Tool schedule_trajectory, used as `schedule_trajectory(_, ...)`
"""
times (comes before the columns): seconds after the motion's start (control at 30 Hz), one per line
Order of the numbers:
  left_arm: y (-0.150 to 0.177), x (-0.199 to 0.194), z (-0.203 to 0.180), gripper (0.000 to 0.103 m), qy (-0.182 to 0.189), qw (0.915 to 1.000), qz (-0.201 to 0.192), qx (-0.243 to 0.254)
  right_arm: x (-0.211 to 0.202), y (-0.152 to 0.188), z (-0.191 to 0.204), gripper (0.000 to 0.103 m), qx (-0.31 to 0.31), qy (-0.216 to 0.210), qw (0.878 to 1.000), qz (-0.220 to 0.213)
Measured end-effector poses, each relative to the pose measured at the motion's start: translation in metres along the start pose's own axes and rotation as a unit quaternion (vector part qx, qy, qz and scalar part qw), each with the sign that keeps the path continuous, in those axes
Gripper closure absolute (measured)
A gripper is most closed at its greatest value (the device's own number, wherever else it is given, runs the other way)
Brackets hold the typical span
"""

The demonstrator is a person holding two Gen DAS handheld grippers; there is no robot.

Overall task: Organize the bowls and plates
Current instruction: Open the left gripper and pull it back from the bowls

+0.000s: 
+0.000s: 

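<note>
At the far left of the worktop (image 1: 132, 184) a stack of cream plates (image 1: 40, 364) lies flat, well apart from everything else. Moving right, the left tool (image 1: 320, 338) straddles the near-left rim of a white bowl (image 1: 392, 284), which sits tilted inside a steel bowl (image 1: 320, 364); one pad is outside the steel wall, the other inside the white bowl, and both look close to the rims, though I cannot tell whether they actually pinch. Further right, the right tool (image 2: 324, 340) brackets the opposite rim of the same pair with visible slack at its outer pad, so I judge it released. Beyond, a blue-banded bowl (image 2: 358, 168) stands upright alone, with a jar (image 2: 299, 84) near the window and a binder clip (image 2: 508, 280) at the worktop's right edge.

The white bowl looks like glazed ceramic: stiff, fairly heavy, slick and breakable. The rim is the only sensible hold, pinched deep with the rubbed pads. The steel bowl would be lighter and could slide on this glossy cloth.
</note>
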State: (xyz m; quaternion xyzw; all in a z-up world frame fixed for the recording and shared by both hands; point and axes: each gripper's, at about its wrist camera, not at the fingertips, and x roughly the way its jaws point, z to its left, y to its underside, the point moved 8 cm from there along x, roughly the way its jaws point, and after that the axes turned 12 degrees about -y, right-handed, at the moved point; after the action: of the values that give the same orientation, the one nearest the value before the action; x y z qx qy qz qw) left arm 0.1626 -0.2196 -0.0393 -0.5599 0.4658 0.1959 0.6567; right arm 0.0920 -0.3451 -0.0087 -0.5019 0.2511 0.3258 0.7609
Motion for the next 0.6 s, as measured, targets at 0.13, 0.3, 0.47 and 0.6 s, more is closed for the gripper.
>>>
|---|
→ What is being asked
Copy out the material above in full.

→ Task response
Tool schedule_trajectory, used as `schedule_trajectory(_, ...)`
"""
times (comes before the columns): seconds after the motion's start (control at 30 Hz), one per line
Order of the numbers:
  left_arm: y (-0.150 to 0.177), x (-0.199 to 0.194), z (-0.203 to 0.180), gripper (0.000 to 0.103 m), qy (-0.182 to 0.189), qw (0.915 to 1.000), qz (-0.201 to 0.192), qx (-0.243 to 0.254)
  right_arm: x (-0.211 to 0.202), y (-0.152 to 0.188), z (-0.191 to 0.204), gripper (0.000 to 0.103 m), qx (-0.31 to 0.31), qy (-0.216 to 0.210), qw (0.878 to 1.000), qz (-0.220 to 0.213)
Measured end-effector poses, each relative to the pose measured at the motion's start: translation in metres along the start pose's own axes and rotation as a unit quaternion (vector part qx, qy, qz and scalar part qw), each with the sign that keeps the path continuous, in those axes
Gripper closure absolute (measured)
A gripper is most closed at its greatest value (the device's own number, wherever else it is given, runs the other way)
Brackets hold the typical span
"""

The demonstrator is a person holding two Gen DAS handheld grippers; there is no robot.

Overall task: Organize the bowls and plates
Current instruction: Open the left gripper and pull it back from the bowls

+0.000s: 
+0.000s: 

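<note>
At the far left of the worktop (image 1: 132, 184) a stack of cream plates (image 1: 40, 364) lies flat, well apart from everything else. Moving right, the left tool (image 1: 320, 338) straddles the near-left rim of a white bowl (image 1: 392, 284), which sits tilted inside a steel bowl (image 1: 320, 364); one pad is outside the steel wall, the other inside the white bowl, and both look close to the rims, though I cannot tell whether they actually pinch. Further right, the right tool (image 2: 324, 340) brackets the opposite rim of the same pair with visible slack at its outer pad, so I judge it released. Beyond, a blue-banded bowl (image 2: 358, 168) stands upright alone, with a jar (image 2: 299, 84) near the window and a binder clip (image 2: 508, 280) at the worktop's right edge.

The white bowl looks like glazed ceramic: stiff, fairly heavy, slick and breakable. The rim is the only sensible hold, pinched deep with the rubbed pads. The steel bowl would be lighter and could slide on this glossy cloth.
</note>
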State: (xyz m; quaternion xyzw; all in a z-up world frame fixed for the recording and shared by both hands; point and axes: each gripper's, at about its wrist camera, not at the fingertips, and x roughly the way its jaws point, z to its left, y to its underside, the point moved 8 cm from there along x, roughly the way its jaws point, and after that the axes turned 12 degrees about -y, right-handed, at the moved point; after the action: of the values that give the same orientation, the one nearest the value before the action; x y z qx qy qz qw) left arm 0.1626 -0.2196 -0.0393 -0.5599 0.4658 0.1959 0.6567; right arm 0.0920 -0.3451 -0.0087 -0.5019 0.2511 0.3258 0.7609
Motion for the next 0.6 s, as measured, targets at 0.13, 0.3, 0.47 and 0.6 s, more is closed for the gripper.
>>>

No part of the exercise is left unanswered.